Obama makes closing arguments before Election Day

The Washington Post's Philip Rucker journeys across America talking with voters to get to the heart of this volatile moment in American politics.
Washington Post Staff Writer
Sunday, October 31, 2010; 12:53 AM

CHICAGO - Though he acknowledged that the fervor and excitement of 2008 has largely slipped away, President Obama barnstormed across three states Saturday as he sought to shore up his party's midterm prospects by reigniting the energy that propelled him into office.

He kicked off the weekend campaign swing with a seven-minute get-out-the-vote pitch to volunteers in Philadelphia, and ended the day with a full stump speech here in his home town, where Democratic candidate Alexi Giannoulias is locked in a neck-and-neck race for Obama's old Senate seat - a race that will help determine whether Democrats lose control of that chamber.

Obama opened up each event with a question that recalled his presidential campaign: "Are you fired up and ready to go?"

And he urged the crowd at Midway Plaisance Park in Chicago to defy the conventional wisdom. "In three days, you've got a chance to say what?" he asked his audience as he cupped his ear.

"Yes we can!" they cheered.

In key races, in battleground states that Obama won easily in 2008, he has been the point person for re-engaging the disaffected base, particularly in urban areas.

Senate Majority Whip Richard J. Durbin (D-Ill.) sounded bullish on his party's chances, saying Obama had a key role. "The State Republican party has announced that this is too late, they've got this under control here and I think they're wrong," Durbin said. "The president is going to fire up our base, remind them how important this is and I think it will make a difference."

Obama laid out a sharp contrast between his party's agenda and the GOP, saying that Republicans have done little but play politics as his party has made hard choices to revive the economy, change the health-care system and regulate the finanical industry.

"We don't want to relive the past. We've tried what their selling and we're not buying," he said. "We're not going back."

While Obama told supporters that the election two years ago wasn't about him, Democrats are betting that his lingering appeal among first time voters, African-Americans and Hispanics will boost turnout - in Philadelphia volunteers handed out leaflets with a picture of Obama and his wife on one side and a plug for Rep. Joe Sestak, running for the Senate, and Dan Onorato, who is running for governor, on the other side. Polls show Onorato trailing behind Pennsylvania Attorney General Tom Corbett, and Sestak gaining ground on former Republican congressman Pat Toomey.

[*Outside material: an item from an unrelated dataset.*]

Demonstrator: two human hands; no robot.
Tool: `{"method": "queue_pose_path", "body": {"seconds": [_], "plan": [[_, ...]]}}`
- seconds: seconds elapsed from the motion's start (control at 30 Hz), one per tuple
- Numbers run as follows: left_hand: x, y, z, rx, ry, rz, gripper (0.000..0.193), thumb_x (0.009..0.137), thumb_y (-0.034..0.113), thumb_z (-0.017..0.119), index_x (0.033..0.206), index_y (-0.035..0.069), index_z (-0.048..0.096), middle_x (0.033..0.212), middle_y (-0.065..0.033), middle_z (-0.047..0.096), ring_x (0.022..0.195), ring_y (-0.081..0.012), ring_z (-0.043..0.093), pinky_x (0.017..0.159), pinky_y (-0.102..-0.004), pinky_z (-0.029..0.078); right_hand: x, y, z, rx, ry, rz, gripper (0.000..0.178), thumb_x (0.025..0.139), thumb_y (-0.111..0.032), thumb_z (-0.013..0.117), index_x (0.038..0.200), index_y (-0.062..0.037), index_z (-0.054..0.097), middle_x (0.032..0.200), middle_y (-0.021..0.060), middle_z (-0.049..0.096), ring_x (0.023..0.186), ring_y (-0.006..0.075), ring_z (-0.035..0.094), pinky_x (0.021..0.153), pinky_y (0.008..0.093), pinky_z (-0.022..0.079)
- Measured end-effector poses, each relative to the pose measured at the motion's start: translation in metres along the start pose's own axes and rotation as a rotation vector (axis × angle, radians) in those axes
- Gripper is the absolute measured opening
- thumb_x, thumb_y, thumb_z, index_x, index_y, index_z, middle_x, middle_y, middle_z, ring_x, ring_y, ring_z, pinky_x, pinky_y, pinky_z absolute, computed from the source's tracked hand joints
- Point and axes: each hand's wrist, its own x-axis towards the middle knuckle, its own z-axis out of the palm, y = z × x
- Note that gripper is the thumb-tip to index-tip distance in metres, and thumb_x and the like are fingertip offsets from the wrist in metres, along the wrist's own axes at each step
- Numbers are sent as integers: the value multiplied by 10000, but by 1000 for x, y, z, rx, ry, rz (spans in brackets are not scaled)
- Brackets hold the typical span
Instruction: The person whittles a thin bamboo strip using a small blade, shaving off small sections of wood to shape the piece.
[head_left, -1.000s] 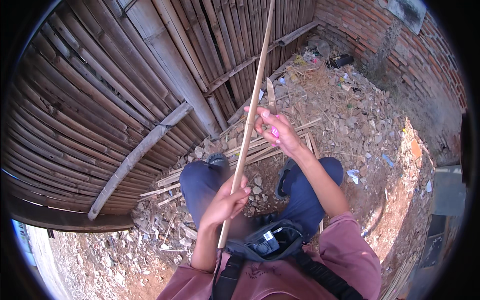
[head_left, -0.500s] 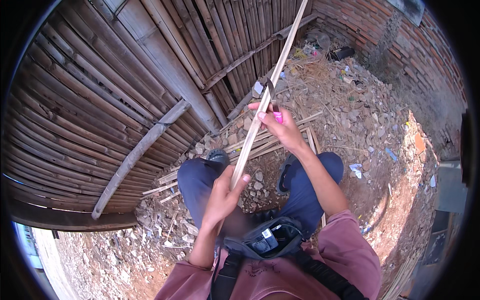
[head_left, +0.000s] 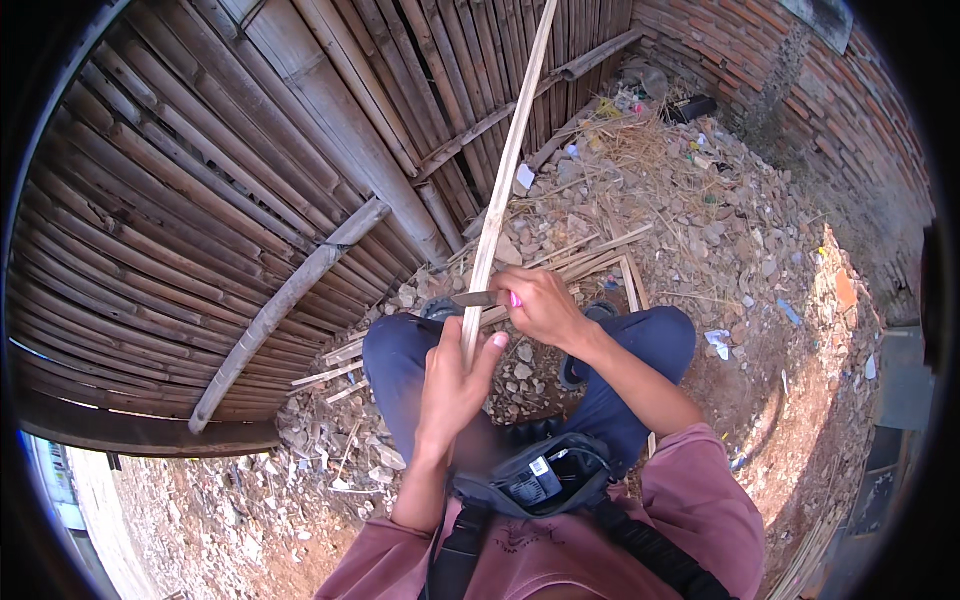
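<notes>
A long, pale bamboo strip (head_left: 507, 165) slants up and away from my lap, past the top of the picture. My left hand (head_left: 450, 388) grips its near end between thumb and fingers. My right hand (head_left: 548, 308) is closed on a knife with a pink handle (head_left: 515, 299); most of the handle is hidden in the fist. The knife's blade (head_left: 477, 299) lies across the strip, pointing left, a short way beyond my left thumb.
Split bamboo strips (head_left: 600, 258) lie on the rubble (head_left: 690, 230) beyond my knees. A bamboo slat wall (head_left: 150, 230) rises on the left, a brick wall (head_left: 830, 90) at the far right. An open dark bag (head_left: 545, 475) sits at my waist.
My right hand has drawn the knife back along the strip toward my left hand, its blade now turned leftward. The strip's far end has swung left.
</notes>
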Motion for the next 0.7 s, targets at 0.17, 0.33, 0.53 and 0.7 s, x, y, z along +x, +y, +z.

Rep. Chaka Fattah (D-Pa.), who attended Obama's pep talk for volunteers, said that Philadelphia is "indispensible" to statewide elections, and Mayor Micheal Nutter said that Democrats were beginning to close the enthusiasm gap, and that "every elected official in Philadelphia is focused on this election."

"We are going to drive turn aggressively in this city," he said. "People now have figured out that the 2010 election is really about 2012. They understand that voting for the president's allies strenghtens him at a time, when the Republicans are trying to weaken him in 10, they will spend all of 11 attacking him, into 12."

Obama has visited Philadelphia four times in recent weeks, and Vice President Biden and former president Bill Clinton have also been regulars on the trail in the Keystone State.

In Bridgeport, Conn., on Saturday afternoon, Obama made the pitch for Richard Blumenthal, the Connecticut attorney general who leads in his Senate race against former World Wrestling Entertainment chief executive Linda McMahon, and for Stamford Mayor Dan Malloy, who is out in front of his opponent, Republican businessman Tom Foley, in the governor's race.

"Bridgeport, in three days, you've got the chance to set the direction not just for this state but for this country for years to come. And just like you did in 2008, you have the chance to defy the conventional wisdom," Obama said.

"But here's the thing, folks," he continued. "We've got to remind ourselves that our job is not yet done. We've got a lot of work to do, and this election is a choice, because the other side, basically what they want to do is go back to the exact same policies that got us into this mess in the first place."

Obama campaigns in Cleveland tomorrow afternoon and returns to the White House later in the day.